### Data block

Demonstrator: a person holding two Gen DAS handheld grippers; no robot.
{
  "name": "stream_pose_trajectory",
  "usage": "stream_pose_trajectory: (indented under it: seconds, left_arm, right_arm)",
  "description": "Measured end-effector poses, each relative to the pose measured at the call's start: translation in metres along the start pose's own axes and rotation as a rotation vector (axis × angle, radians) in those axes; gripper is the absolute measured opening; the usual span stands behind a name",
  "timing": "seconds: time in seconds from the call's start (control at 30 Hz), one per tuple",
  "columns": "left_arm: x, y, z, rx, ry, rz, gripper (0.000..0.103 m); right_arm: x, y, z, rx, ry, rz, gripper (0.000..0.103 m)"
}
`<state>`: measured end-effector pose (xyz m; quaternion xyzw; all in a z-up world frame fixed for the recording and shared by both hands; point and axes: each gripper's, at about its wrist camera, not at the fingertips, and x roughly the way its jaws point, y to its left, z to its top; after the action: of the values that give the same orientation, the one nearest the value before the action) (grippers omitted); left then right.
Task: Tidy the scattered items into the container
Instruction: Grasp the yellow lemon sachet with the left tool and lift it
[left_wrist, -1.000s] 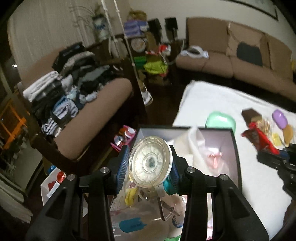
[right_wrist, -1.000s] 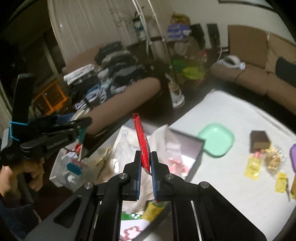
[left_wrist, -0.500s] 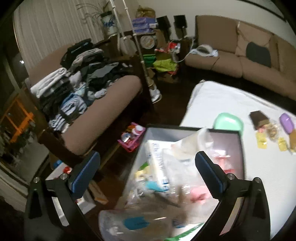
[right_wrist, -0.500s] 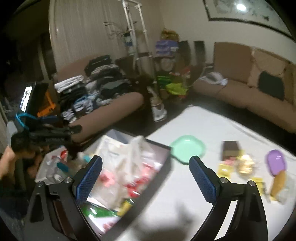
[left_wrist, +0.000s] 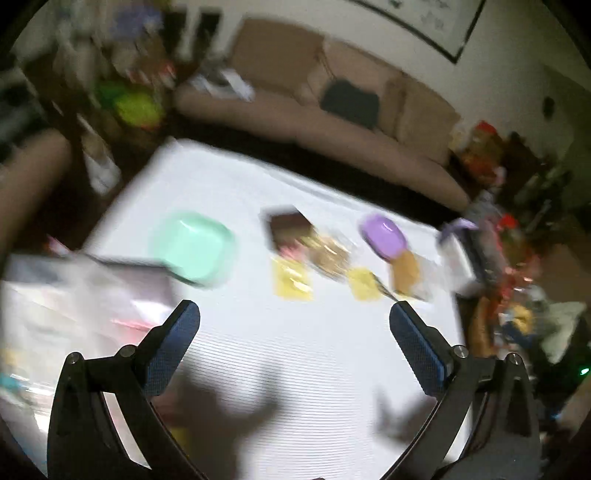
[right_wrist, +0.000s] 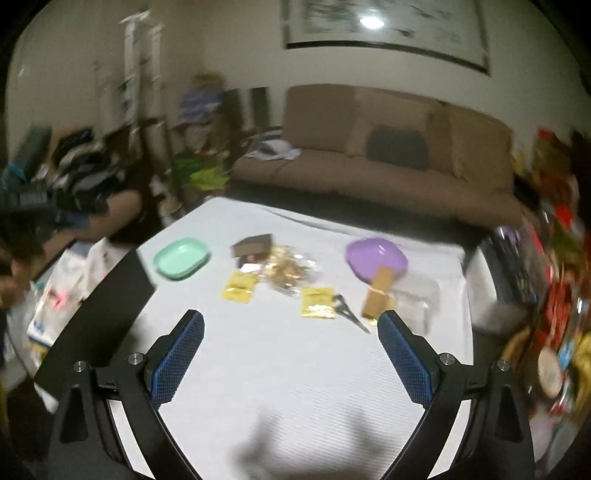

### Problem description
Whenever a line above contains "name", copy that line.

### Answer box
  "name": "stream_pose_trajectory",
  "description": "Measured end-effector poses, each relative to the pose measured at the call's start: translation in metres along the start pose's own axes and rotation as a rotation vector (axis × angle, radians) in those axes; gripper is the absolute measured opening; the usual span stands behind a name",

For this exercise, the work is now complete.